The red line shows how much the average global temperature has actually changed over time, due to heat retention from greenhouse gas emissions. The gray lines represent ExxonMobil’s global warming projections. The colors of the lines range from light gray to dark gray, with lighter colors representing the company’s early research from the late 1970s to darker gray representing the company’s more recent estimates in the early 2000s. Solid lines indicate predictions that ExxonMobil scientists have used their own models for, while dotted lines represent third-party research that ExxonMobil scientists have adopted in corporate documents.

The main takeaway is that ExxonMobil could foresee how much the petroleum products it sold would warm the planet. The earth has already warmed up by about 1.2 degrees Celsius compared to the pre-industrial era. That may seem like a small change, but it has led to more severe heat waves, droughts, storms and floods that we have to live with today.

“When I first plotted this graph and all these prediction lines fell right around this red line of reality, it was pretty surprising that they were equipped with this knowledge years before I was even born,” says Supran. You can check out his team’s recently published research to see more real-world observations on top of surprisingly accurate corporate records.

On average, Supran and his colleagues give ExxonMobil’s climate models a pretty high “skill score” (a metric also used in meteorology to rate weather forecasts) of about 72 percent. By comparison, that’s even more accurate than the global warming projections that noted NASA scientist James Hansen presented to Congress in 1988. Hansen is legendary in the climate world for being one of the first to sound the alarm about climate change.

Now ExxonMobil is notorious for denying climate science that it actually made progress. The company sought to “emphasize the uncertainty in scientific conclusions regarding the potentially enhanced greenhouse effect,” according to an internal 1988 memo, and continued to characterize climate models as “unreliable” into the early 2000s.
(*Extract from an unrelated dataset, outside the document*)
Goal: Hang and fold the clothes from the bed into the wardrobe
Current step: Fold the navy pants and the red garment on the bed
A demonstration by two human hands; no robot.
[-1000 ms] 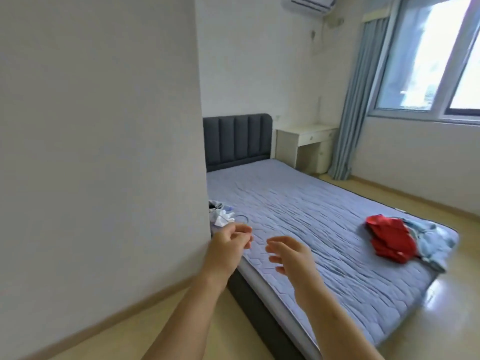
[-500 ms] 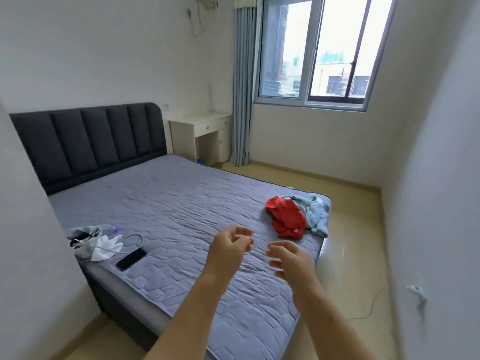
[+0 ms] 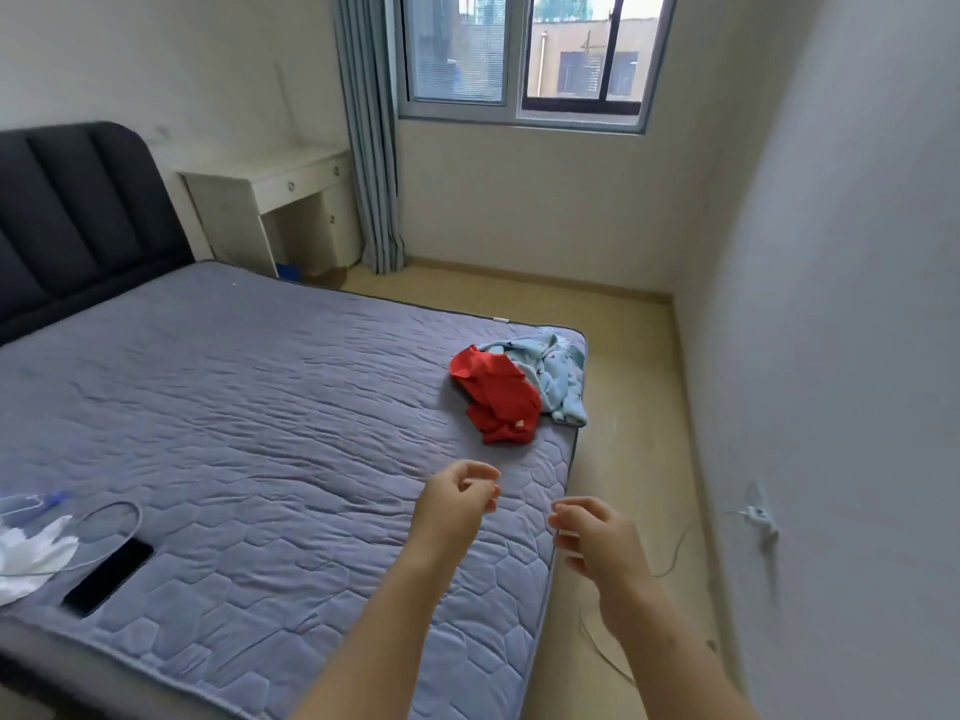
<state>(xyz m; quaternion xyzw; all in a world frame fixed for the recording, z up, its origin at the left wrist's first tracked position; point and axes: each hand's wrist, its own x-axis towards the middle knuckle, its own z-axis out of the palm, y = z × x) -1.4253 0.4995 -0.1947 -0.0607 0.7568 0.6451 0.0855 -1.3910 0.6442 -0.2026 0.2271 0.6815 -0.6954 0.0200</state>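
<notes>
A crumpled red garment [image 3: 496, 394] lies near the far right corner of the bed [image 3: 249, 407], overlapping a light blue patterned garment [image 3: 553, 376] beside it. My left hand [image 3: 454, 504] hovers over the bed's right side, fingers loosely curled and holding nothing, a short way in front of the red garment. My right hand [image 3: 597, 537] hangs just past the bed's right edge, fingers also loosely curled and empty. No wardrobe is in view.
A black phone [image 3: 106, 576], a white cable [image 3: 111, 517] and white cloth items [image 3: 26, 553] lie on the bed's near left. A white desk [image 3: 275, 200] stands by the dark headboard [image 3: 67, 215]. A wall socket with a cord [image 3: 761, 517] is on the right wall.
The view has swung right, away from the left wall, and closer to the bed. The two garments now lie nearer, just ahead of my hands. My hands have spread slightly apart, still empty.
</notes>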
By 2015, groundbreaking studies through Inside Climate news and the Loose Angels Time had unearthed many of the documents showing that the company had spent decades studying climate change, yet cast doubt on climate science. That coverage led to the #ExxonKnew scandal, plus dozens of lawsuits faced by ExxonMobil and other fossil fuel companies from cities, counties and states, including Rhode Island, Massachusetts, Minnesota and the District of Columbia. The lawsuits allege the oil giants deliberately misled people about climate change to protect their own interests.
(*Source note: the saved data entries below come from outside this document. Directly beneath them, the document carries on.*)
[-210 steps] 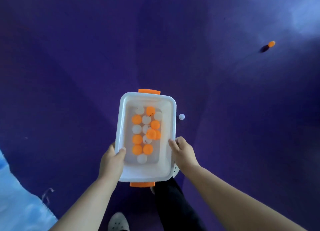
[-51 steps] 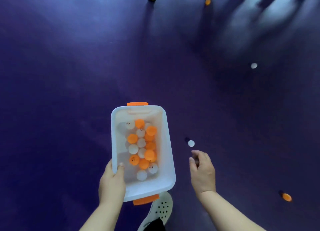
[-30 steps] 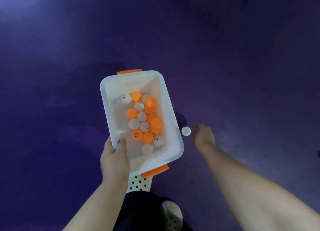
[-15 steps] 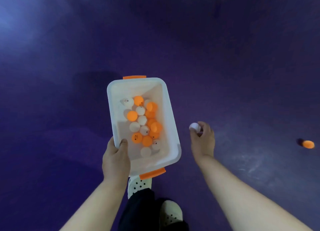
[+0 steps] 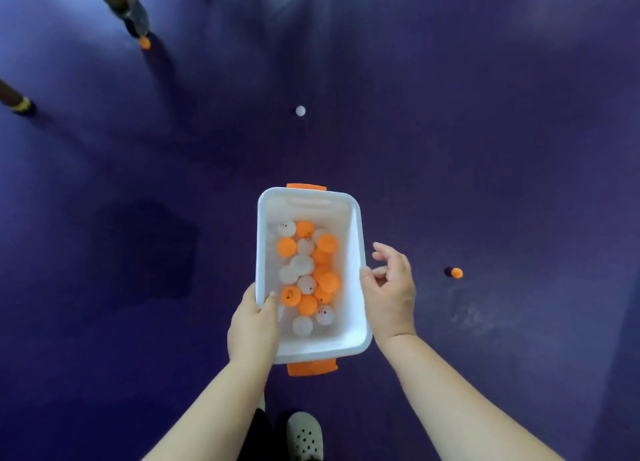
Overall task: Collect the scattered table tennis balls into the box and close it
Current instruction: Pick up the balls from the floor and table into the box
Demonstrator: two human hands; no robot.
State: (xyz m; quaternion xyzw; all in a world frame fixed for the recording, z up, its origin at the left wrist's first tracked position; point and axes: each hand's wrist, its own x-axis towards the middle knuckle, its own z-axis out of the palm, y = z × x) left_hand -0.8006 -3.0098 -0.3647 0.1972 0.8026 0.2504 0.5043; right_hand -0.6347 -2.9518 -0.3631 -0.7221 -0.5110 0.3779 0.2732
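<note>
Head view: your left hand (image 5: 254, 322) grips the box (image 5: 356, 252) rim, right hand (image 5: 391, 294) slack beside it. White ball (image 5: 300, 111) beyond the box on purple floor (image 5: 138, 322).

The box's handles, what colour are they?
Orange. Both handles stick out from the ends of the white box, clearest in the head view.
</note>
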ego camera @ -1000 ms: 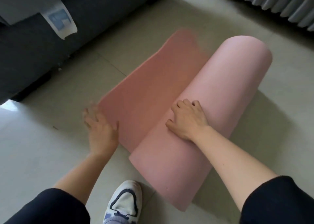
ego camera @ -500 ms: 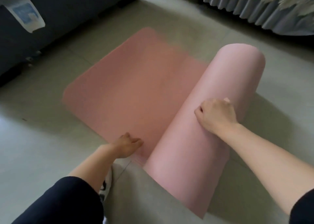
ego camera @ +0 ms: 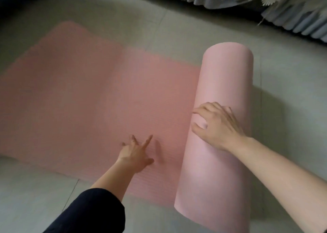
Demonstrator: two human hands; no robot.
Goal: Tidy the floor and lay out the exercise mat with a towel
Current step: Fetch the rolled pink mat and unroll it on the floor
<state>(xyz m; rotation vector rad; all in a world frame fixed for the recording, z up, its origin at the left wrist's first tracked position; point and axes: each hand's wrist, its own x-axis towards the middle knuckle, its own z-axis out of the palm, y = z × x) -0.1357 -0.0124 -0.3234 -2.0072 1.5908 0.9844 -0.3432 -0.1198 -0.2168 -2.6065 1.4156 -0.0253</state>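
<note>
The right hand (ego camera: 218,125) lies palm-down on the rolled part of the exercise mat (ego camera: 224,112), fingers curled loosely over its curve, pressing rather than gripping. The left hand (ego camera: 136,153) rests flat on the unrolled stretch, fingers spread wide, holding nothing. The mat is soft pink foam: the roll a smooth, pale cylinder, the flat part darker and finely ribbed, running off toward nine o'clock across the grey tiled floor (ego camera: 31,193). At one o'clock hangs pleated grey fabric (ego camera: 300,22) with pale leaf shapes, well apart from the roll.
</note>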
“This issue has come up several times over the years and in any case our answer is the same: Those who talk about how ‘Exxon knew’ are wrong in their conclusions,” Todd Spitler, a senior advisor of corporate media relations for ExxonMobil, wrote to The edge in an email. Spitler references a 2019 decision by a New York State Supreme Court judge who ruled in favor of ExxonMobil, finding that the state did not have enough evidence to show that the company had misled investors.
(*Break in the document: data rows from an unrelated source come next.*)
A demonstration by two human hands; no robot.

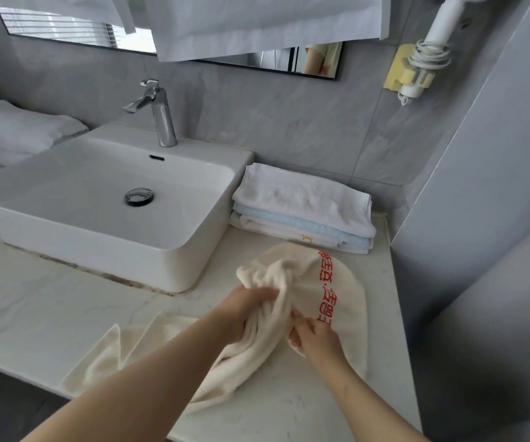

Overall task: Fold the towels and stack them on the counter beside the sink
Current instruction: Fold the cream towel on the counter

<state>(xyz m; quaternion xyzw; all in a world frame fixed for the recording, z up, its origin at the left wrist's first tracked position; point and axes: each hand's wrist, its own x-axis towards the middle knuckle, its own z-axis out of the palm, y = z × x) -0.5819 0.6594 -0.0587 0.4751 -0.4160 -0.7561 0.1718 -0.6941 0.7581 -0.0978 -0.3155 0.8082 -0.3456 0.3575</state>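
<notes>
A cream towel with red lettering (pixel 346 301) lies bunched and unfolded on the marble counter (pixel 50 301), right of the sink. My left hand (pixel 244 311) grips a gathered fold of it near the middle. My right hand (pixel 314 339) pinches the cloth just beside it, under the red print. One end of the towel trails toward the counter's front edge at the lower left. Behind it, against the wall, stands a stack of three folded towels (pixel 305 205): white on top, pale blue in the middle, white with a small orange mark at the bottom.
The white basin (pixel 66 224) with a chrome tap (pixel 158 113) fills the left half of the counter. More folded white towels (pixel 12 129) lie left of the basin. A grey wall closes the right side; a hairdryer (pixel 429 49) hangs above, and white cloth hangs over the mirror.
</notes>
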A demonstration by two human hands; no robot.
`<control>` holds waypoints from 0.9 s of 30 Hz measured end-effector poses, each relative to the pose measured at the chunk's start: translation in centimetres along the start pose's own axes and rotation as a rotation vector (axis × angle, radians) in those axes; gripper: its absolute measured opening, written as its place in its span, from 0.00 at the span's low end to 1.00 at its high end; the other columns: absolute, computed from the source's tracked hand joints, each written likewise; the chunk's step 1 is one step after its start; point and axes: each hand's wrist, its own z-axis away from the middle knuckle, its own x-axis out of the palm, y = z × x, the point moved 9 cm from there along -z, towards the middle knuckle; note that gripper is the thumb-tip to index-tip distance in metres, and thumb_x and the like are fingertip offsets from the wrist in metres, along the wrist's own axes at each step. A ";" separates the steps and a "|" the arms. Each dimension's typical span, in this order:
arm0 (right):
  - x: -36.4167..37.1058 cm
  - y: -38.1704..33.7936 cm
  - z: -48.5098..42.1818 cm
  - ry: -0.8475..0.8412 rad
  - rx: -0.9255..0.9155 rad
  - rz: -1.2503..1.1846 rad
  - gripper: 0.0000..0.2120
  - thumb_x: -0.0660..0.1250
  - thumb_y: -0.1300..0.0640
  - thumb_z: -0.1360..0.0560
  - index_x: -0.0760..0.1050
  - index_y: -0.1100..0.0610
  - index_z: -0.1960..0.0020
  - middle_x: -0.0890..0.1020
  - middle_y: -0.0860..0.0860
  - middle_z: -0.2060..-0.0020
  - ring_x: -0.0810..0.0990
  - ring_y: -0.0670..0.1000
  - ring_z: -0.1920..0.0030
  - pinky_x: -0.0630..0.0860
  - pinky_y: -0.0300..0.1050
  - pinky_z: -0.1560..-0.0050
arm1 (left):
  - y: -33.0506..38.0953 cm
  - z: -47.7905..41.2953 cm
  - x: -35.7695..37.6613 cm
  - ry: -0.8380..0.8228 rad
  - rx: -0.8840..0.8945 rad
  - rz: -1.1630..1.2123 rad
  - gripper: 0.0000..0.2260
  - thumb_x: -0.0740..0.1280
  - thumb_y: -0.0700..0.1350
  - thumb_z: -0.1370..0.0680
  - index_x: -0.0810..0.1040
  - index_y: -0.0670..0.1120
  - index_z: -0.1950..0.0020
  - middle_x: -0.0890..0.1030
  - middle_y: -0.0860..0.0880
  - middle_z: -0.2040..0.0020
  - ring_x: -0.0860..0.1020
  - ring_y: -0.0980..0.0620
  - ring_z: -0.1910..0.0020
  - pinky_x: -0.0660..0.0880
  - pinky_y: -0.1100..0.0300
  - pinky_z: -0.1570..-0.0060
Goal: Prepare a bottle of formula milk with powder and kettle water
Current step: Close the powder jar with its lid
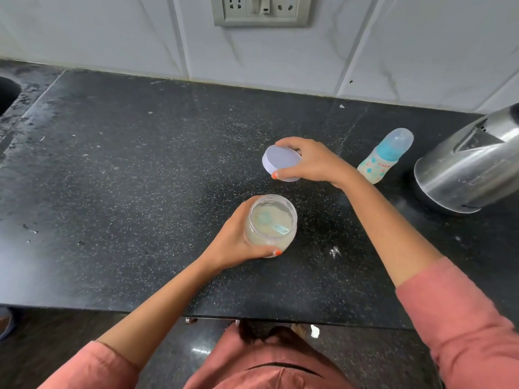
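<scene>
A clear plastic jar of pale formula powder stands uncovered on the black counter, with a blue scoop lying on the powder inside. My left hand grips the jar from its left side. My right hand holds the jar's white round lid, pinched between thumb and fingers, behind the jar. A baby bottle with a teal collar and clear cap stands to the right of that hand. The steel kettle is at the far right.
The black speckled counter stretches to the left, with a sink edge at the far left. A tiled wall with a socket panel runs behind. A small spill of white powder lies right of the jar.
</scene>
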 end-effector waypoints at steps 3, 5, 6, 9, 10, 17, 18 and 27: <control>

ExxonMobil is still staring at other lawsuits

Nevertheless, ExxonMobil is still staring at other lawsuits. The new research published today could potentially yield more ammunition for those suits targeting the company. The paper analyzes all of the company’s now publicly available climate projections between 1977 and 2003 (many of which stemmed from the journalistic investigations). Until now, much of #ExxonKnew’s focus has been on the discrepancy between the company’s internal and external reporting on climate change. But Supran and his colleagues wanted to make a full assessment of what the company’s climate data actually showed.

“This kind of evidence that concisely and statistically represents everything they knew in one number and one graph could probably be persuasive…an addition to more qualitative forms of evidence that lawyers typically rely on,” says Supran. “And then, of course, there’s also the court of public opinion where I suspect that simple images proving that Exxon was aware of and misled about the climate can be powerful.”